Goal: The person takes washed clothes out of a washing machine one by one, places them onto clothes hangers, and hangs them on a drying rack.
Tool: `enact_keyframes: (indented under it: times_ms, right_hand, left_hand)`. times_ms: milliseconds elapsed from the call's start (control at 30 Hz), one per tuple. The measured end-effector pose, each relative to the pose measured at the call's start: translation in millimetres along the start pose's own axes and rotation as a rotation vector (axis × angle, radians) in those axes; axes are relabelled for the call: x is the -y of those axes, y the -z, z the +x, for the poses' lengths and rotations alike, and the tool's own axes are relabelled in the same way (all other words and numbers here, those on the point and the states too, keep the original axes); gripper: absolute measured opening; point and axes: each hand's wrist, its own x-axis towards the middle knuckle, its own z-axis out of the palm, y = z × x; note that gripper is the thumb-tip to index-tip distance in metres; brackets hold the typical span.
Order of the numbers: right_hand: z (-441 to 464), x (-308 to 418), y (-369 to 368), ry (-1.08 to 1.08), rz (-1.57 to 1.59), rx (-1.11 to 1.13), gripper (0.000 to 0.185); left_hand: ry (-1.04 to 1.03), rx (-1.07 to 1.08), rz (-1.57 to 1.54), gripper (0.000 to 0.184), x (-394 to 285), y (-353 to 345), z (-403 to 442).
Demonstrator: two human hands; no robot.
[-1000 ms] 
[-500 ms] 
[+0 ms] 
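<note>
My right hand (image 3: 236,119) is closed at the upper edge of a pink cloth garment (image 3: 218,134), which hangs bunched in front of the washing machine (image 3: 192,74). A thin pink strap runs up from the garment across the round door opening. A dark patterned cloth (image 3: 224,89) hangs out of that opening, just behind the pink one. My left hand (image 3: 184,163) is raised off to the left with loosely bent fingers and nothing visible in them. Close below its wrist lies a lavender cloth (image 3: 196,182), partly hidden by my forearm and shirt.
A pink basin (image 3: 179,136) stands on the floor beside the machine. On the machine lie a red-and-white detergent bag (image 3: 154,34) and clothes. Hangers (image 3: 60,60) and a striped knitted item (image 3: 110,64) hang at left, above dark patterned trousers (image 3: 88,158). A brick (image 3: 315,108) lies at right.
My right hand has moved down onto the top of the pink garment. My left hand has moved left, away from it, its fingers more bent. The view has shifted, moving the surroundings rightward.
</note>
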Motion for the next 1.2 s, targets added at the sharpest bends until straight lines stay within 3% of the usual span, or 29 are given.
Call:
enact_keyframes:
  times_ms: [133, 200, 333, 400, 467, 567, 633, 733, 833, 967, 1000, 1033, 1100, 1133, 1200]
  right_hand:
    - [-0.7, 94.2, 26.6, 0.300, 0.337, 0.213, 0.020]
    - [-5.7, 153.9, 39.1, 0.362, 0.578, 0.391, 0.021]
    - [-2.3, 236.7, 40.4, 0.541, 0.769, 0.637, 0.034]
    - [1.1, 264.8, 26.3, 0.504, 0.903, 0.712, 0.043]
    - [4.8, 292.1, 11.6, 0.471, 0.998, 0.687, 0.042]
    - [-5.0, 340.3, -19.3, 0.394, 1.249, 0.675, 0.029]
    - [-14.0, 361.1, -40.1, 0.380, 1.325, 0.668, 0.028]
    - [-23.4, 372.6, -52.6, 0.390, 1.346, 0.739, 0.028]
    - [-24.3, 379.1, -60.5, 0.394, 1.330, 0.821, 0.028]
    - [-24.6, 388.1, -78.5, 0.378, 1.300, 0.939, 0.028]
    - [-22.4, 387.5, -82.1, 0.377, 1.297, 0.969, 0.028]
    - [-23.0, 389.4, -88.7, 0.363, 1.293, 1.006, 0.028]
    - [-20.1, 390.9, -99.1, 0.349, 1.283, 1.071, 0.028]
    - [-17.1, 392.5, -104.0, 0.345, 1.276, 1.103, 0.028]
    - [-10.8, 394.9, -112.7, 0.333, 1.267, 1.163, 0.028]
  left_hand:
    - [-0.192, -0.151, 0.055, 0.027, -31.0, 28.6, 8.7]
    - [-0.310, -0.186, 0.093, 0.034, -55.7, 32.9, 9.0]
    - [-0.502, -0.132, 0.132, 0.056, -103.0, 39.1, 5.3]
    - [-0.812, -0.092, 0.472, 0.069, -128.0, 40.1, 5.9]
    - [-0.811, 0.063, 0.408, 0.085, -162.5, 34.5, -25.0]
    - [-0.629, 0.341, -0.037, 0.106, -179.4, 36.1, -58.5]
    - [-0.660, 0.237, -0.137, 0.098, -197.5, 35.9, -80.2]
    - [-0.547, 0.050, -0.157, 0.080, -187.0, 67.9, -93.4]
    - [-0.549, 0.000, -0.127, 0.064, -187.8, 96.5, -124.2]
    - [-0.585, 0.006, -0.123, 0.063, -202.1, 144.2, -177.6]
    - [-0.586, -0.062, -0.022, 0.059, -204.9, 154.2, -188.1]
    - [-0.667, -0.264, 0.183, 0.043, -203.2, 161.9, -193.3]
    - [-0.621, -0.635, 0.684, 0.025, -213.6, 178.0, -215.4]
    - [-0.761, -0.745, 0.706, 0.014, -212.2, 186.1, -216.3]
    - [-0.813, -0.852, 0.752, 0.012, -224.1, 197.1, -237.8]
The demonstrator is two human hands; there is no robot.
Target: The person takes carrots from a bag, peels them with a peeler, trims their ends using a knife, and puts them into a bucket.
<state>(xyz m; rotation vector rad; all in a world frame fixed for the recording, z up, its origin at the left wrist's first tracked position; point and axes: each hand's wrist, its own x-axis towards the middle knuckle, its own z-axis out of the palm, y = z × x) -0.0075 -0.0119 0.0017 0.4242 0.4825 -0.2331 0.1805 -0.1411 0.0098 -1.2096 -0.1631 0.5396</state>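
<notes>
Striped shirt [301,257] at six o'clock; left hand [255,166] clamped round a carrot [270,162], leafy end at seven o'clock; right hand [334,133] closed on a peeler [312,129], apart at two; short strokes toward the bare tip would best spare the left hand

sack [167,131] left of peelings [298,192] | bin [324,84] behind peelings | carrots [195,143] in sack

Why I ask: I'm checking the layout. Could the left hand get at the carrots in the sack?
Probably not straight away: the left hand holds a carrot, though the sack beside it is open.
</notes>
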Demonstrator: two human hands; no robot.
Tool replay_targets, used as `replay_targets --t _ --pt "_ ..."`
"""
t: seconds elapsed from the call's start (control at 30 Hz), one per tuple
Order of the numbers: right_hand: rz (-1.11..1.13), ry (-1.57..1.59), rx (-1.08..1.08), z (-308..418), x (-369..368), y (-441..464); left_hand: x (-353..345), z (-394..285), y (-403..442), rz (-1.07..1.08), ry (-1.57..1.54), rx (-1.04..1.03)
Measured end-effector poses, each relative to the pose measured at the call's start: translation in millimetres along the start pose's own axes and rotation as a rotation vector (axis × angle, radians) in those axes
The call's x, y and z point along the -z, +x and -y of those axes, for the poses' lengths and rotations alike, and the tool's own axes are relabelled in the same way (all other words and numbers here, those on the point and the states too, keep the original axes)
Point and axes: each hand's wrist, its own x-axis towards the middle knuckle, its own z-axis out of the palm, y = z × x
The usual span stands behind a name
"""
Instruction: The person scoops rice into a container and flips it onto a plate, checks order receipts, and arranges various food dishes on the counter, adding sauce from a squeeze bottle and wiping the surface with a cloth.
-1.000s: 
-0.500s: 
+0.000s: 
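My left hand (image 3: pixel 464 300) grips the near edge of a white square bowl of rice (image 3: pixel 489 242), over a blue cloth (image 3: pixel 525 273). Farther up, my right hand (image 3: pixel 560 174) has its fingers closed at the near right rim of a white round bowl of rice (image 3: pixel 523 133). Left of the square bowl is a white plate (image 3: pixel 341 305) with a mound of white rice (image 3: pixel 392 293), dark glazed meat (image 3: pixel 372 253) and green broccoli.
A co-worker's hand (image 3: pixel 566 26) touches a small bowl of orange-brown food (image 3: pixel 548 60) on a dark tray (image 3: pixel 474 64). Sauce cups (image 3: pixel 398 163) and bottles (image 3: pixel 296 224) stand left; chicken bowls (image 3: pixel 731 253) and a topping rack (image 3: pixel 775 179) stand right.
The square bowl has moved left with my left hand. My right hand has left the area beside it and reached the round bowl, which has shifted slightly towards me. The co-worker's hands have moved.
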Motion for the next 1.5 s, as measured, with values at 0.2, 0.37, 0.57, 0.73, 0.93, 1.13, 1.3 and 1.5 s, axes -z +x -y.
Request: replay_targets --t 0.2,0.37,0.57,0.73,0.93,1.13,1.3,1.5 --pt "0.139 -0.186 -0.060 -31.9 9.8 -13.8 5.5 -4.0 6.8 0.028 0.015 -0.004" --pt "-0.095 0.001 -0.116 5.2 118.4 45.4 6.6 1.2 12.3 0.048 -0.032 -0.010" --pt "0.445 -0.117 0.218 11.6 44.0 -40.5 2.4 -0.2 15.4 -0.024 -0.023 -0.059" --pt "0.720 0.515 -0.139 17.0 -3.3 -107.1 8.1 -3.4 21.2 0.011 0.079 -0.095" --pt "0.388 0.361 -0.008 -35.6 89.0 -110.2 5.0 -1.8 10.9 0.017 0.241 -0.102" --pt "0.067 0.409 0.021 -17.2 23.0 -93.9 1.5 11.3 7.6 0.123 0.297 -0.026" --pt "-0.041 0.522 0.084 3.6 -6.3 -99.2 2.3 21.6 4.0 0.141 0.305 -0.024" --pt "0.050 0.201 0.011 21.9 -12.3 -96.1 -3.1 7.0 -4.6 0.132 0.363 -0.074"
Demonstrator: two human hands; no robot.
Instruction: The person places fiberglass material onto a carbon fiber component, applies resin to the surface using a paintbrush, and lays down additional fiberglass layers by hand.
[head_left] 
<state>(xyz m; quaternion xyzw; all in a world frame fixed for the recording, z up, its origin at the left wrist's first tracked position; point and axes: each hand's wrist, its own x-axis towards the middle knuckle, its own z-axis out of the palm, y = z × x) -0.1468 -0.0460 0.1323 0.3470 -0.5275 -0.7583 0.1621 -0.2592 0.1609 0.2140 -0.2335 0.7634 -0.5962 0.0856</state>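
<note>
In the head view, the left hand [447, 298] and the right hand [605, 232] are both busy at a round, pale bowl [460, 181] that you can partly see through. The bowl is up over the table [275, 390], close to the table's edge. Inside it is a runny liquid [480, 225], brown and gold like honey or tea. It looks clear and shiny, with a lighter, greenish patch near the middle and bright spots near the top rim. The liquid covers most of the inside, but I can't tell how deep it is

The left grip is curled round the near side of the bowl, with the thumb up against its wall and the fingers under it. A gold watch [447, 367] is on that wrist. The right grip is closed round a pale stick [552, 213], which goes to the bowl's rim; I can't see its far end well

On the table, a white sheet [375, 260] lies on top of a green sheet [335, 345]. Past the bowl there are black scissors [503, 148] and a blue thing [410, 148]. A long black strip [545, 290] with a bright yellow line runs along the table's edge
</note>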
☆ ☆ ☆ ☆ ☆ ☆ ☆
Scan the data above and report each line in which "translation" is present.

Tool: `enact_keyframes: (indented under it: times_ms, right_hand, left_hand)`. times_ms: milliseconds elapsed from the call's start (control at 30 Hz), one per tuple. The measured end-effector pose, each relative to the pose measured at the call's start: translation in millimetres along the start pose's own axes and rotation as a rotation vector (axis × angle, radians) in those axes; axes are relabelled for the call: x is the -y of those axes, y the -z, z the +x, for the poses' lengths and rotations alike, and the tool's own axes are relabelled in the same way (all other words and numbers here, those on the point and the states too, keep the original axes); gripper: absolute measured opening; point and axes: each hand's wrist, its own x-axis towards the middle knuckle, its own z-axis out of the palm, y = z × x; note that gripper is the thumb-tip to index-tip distance in metres; brackets hold the typical span.
Measured end-effector poses, each relative to the pose measured at the call's start: translation in millimetres along the start pose's own axes and rotation as a rotation vector (axis × angle, radians) in those axes

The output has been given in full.